**Action item:**
Pictures aside, quote the whole listing exactly.

**Recorded information:**
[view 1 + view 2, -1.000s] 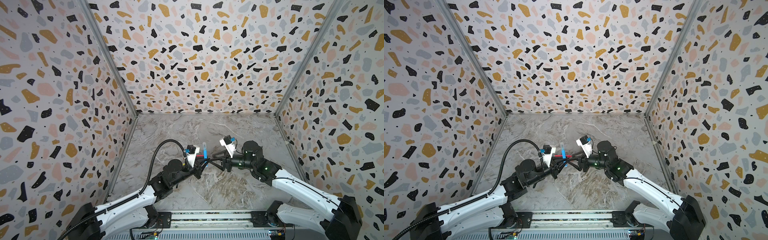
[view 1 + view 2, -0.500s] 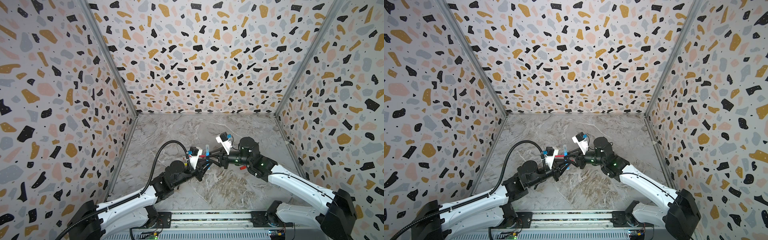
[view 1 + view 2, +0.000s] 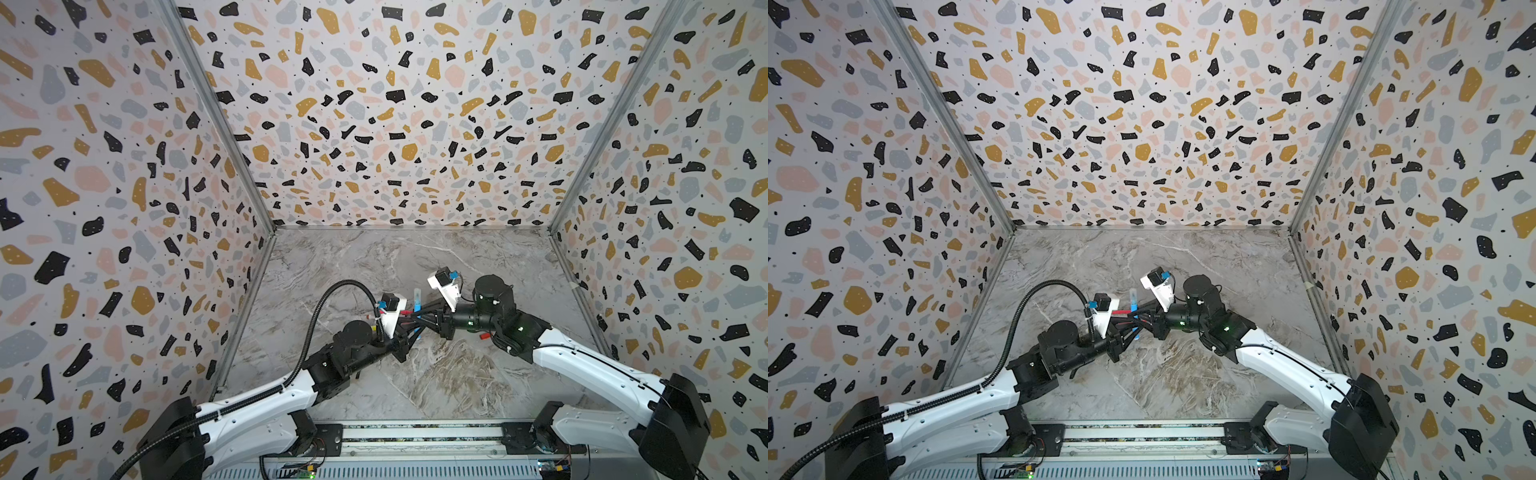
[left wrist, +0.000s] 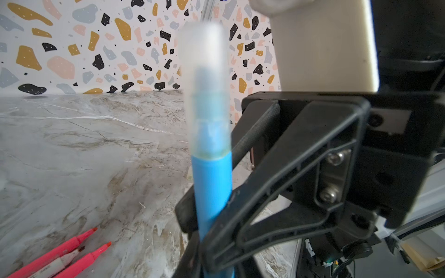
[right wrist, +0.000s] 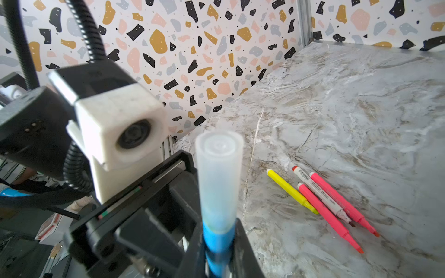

**Task response:**
[view 1 + view 2, -1.000s] 
[view 1 + view 2, -0.500s] 
[view 1 + view 2, +0.000s] 
[left wrist, +0.000s] 
[right wrist, +0.000s] 

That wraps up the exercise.